Figure 1. Ectopic expression of Fbxl12 disrupts the cdk4/cyclin D1 complex by mediating CaMKI degradation.

(A) MLE cells were transfected with control plasmid LacZ or V5-tagged F-box proteins belonging to the L family. Cells were lysed and analyzed by immunoblotting using V5, CaMKI, PKCα, p38α/β and β-actin antibodies. (B) MLE cells transfected with increasing amounts of Fbxl12 plasmid were analyzed by immunoblotting with CaMKI, CaMKII, V5 and β-actin antibodies. (C) Flow cytometric analysis of the cells transfected with LacZ and Fbxl12 plasmids. (D) MLE cells transfected with control plasmid LacZ and Fbxl12 plasmid were processed for immunoprecipitation using cdk4 antibody.
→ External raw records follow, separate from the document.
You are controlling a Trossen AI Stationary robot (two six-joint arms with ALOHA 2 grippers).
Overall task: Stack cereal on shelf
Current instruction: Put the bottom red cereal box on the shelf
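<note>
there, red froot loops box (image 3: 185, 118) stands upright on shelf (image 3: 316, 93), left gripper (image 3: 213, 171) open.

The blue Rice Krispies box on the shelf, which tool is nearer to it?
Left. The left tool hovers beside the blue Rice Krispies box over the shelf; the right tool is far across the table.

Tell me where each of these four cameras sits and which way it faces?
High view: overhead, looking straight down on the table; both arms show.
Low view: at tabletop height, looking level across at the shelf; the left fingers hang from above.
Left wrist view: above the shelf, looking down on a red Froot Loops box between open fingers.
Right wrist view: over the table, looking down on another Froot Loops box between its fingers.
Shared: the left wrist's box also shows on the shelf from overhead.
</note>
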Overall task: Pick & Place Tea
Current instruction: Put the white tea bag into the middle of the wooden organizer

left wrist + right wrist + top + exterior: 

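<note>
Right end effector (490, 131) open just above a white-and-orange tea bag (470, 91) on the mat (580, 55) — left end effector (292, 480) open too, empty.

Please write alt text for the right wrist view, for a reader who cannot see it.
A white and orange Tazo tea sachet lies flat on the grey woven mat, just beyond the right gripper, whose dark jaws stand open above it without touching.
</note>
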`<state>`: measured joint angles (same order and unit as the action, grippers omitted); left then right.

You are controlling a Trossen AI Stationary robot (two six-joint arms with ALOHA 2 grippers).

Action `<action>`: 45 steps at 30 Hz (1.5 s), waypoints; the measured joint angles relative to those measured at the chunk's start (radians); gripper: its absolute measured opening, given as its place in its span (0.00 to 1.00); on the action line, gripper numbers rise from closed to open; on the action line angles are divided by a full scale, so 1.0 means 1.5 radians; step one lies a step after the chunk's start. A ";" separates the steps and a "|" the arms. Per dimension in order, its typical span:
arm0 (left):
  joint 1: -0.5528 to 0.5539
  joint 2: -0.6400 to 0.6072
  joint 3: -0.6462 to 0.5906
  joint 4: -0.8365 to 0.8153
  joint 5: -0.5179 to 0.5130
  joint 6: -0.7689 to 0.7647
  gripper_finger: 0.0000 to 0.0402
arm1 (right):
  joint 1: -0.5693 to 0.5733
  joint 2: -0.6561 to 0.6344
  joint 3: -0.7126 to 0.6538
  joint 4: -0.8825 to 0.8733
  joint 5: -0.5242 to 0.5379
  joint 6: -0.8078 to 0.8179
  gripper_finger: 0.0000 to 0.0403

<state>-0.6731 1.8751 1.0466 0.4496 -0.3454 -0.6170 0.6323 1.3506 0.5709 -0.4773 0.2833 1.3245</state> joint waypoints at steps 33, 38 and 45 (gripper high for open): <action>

The cdk4/cyclin D1 complex was then analyzed by immunoblotting using cyclin D1 antibody. (E) MLE cells were transfected with control shRNA and CaMKI shRNA. Cells were then collected followed by immunoprecipitation with cyclin D1 antibody and analyzed by immunoblotting with cdk4 antibody. (F) MLE cells were exposed to inducers of G1 arrest for 24 hours: LPS (100ng), RA (10 mM), 2% DMSO, CHX (1-0.5mg/ml, 2–2 mg/ml), and ethanol (100 mM). Cells were then harvested and processed for immunoblot analysis with Fbxl12 and CaMKI antibodies using β-actin as a control. The data from each panel represents n=3 separate experiments.